YOUR ASSIGNMENT -> Take the data from its first line. Print each line exactly until the line containing "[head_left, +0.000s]" has been printed too.

Records excerpted from a collection
-----

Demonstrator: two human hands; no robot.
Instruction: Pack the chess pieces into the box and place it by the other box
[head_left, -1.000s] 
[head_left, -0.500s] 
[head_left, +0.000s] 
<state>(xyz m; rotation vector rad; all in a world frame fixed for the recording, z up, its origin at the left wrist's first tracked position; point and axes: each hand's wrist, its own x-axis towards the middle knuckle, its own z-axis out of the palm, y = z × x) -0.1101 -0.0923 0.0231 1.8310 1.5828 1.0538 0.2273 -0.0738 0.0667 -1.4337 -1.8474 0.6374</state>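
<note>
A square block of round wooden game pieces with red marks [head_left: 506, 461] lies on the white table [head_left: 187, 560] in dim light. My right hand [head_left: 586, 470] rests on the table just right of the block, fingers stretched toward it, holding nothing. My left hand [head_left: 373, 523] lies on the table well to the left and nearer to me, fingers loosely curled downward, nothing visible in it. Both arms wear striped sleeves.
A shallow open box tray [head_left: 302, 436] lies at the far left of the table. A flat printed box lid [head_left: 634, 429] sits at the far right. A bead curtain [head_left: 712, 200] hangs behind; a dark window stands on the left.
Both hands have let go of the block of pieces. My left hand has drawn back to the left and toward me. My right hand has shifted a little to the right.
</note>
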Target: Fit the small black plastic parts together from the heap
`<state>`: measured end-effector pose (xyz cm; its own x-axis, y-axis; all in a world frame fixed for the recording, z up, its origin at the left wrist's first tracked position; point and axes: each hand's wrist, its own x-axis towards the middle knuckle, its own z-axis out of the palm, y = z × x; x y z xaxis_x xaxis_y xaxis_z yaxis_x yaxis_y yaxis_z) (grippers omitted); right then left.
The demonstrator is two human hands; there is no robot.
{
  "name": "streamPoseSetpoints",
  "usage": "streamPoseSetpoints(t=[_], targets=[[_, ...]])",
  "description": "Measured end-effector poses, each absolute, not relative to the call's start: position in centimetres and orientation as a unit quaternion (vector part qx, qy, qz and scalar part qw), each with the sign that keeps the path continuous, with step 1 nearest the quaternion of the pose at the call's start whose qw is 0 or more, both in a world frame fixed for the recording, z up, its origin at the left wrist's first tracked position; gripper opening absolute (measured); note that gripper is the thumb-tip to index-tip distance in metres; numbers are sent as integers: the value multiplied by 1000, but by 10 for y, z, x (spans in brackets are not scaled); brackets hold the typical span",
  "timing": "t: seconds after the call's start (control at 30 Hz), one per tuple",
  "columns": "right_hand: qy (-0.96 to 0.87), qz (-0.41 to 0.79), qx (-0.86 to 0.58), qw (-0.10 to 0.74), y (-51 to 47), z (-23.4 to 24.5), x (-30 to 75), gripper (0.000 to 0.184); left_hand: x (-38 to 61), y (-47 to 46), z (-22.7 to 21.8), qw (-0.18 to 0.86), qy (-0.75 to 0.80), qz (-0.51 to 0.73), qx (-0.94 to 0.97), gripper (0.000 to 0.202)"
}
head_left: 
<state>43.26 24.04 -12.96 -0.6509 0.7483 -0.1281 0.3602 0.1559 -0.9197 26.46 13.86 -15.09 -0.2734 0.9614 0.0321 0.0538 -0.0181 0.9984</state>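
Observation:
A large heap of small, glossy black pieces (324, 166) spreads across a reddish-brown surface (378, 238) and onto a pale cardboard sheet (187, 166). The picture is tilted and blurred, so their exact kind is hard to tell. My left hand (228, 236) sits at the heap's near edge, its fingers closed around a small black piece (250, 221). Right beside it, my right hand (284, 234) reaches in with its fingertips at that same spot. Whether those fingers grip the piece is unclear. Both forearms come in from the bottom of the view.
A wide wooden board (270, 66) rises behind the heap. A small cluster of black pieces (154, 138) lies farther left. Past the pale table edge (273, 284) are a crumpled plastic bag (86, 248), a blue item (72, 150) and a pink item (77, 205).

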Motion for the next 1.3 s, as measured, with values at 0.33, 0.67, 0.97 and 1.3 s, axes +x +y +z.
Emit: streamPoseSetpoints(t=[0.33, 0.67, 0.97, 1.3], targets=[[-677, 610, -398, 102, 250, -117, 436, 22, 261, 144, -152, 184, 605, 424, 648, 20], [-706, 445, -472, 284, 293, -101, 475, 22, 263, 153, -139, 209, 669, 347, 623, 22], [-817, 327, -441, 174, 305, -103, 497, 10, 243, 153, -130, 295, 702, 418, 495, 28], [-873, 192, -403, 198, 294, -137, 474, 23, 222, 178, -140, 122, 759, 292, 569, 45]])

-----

SOLVED EXERCISE ->
Demonstrator: two human hands; no robot.
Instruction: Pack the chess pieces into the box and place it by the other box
[head_left, -1.000s] 
[head_left, -0.500s] 
[head_left, +0.000s] 

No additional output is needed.